CARR SAGLIMBEN LLP, OLEAN (JAY D. CARR OF COUNSEL), FOR DEFENDANT-APPELLANT.
EDWARD M. SHARKEY, DISTRICT ATTORNEY, LITTLE VALLEY (LORI PETTIT RIEMAN OF COUNSEL), FOR RESPONDENT.
Present: Martoche, J.P., Fahey, Green, Pine and Gorski, JJ.
It is hereby ordered that the judgment so appealed from is unanimously affirmed.
Memorandum: On appeal from a judgment convicting him following a jury trial of, inter alia, rape in the second degree (Penal Law § 130.30), and endangering the welfare of a child (§ 260.10 [1]), defendant contends that County Court abused its discretion in failing, sua sponte, to order a competency evaluation before trial ( see CPL 730.30; People v Tortorici, 92 NY2d 757, 765-766, cert denied 528 US 834; People v Morgan, 87 NY2d 878, 879-880).

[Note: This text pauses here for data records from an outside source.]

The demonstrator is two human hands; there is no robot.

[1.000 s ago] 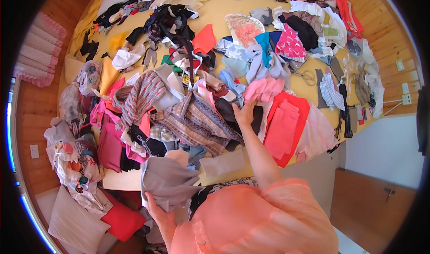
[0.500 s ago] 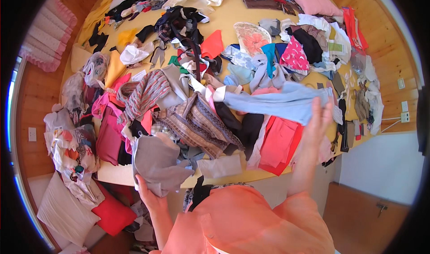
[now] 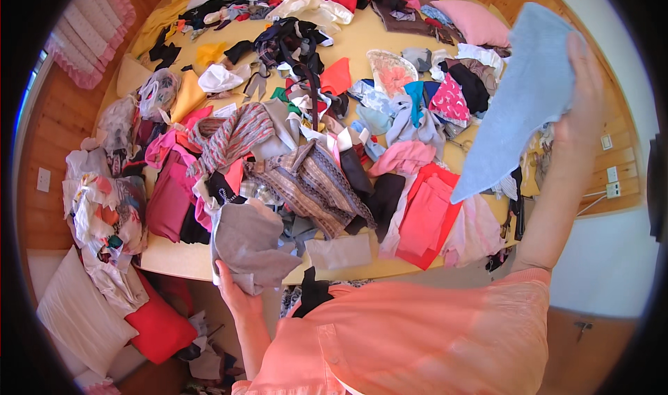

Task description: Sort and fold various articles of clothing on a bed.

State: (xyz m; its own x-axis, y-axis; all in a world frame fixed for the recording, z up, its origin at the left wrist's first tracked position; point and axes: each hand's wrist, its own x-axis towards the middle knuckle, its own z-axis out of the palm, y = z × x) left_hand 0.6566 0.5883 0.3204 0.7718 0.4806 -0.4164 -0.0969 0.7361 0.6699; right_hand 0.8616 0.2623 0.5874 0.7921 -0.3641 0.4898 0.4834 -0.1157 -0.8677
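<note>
Salmon-pink short-sleeved top, slightly sheer fabric, bare forearms

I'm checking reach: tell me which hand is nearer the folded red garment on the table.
Left. The left hand, gripping a grey cloth, is at the table edge beside the red garment; the right hand is raised, holding a blue cloth.

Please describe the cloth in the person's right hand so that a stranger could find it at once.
Start from the yellow table heaped with clothes and look to its right side, where the right hand is raised. The light blue cloth hangs from it, above the pile. It is plain pale blue, unlike the red garment lying below.
</note>
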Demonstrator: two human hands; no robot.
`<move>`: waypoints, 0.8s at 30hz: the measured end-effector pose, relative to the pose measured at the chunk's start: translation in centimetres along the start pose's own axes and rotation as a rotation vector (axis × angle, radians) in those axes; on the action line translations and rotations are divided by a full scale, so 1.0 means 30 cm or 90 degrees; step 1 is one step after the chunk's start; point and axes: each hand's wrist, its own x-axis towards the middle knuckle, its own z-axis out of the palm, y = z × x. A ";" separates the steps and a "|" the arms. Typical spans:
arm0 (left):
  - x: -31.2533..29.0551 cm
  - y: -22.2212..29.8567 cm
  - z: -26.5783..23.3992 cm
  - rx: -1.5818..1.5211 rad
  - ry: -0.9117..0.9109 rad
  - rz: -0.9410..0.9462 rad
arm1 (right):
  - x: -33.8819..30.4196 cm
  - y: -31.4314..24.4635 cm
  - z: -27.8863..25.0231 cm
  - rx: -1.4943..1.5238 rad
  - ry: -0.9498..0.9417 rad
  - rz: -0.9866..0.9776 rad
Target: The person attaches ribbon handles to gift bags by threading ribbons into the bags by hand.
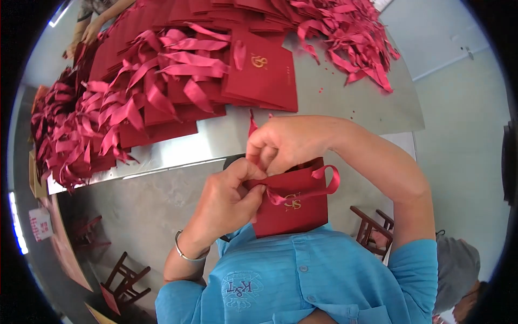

We reject that contention, inasmuch as the record is devoid of any indication that the court had "a `reasonable ground for believing that [the] defendant [was] in such state of idiocy, imbecility or insanity that he [was] incapable of understanding the charge, indictment or proceedings or of making his defense'" ( Tortorici, 92 NY2d at 765; see People v Corney, 303 AD2d 1006, lv denied 1 NY3d 570). We also reject the contention of defendant that the court deprived him of his right to a fair trial by admitting in evidence references to uncharged crimes. The references to those uncharged crimes were properly admitted in evidence to support the count charging endangering the welfare of a child ( see People v Keindl, 68 NY2d 410, 421-422, rearg denied 69 NY2d 823; People v Lemanski, 217 AD2d 962). Defendant failed to preserve for our review his contention with respect to the alleged inaccuracy of information relied upon by the court in sentencing him ( see People v Leeson, 299 AD2d 919, 920, lv denied 99 NY2d 560; People v Washington, 291 AD2d 780, lv denied 98 NY2d 682), and we decline to exercise our power to review that contention as a matter of discretion in the interest of justice ( see CPL 470.15 [a]). Finally, the sentence is not unduly harsh or severe.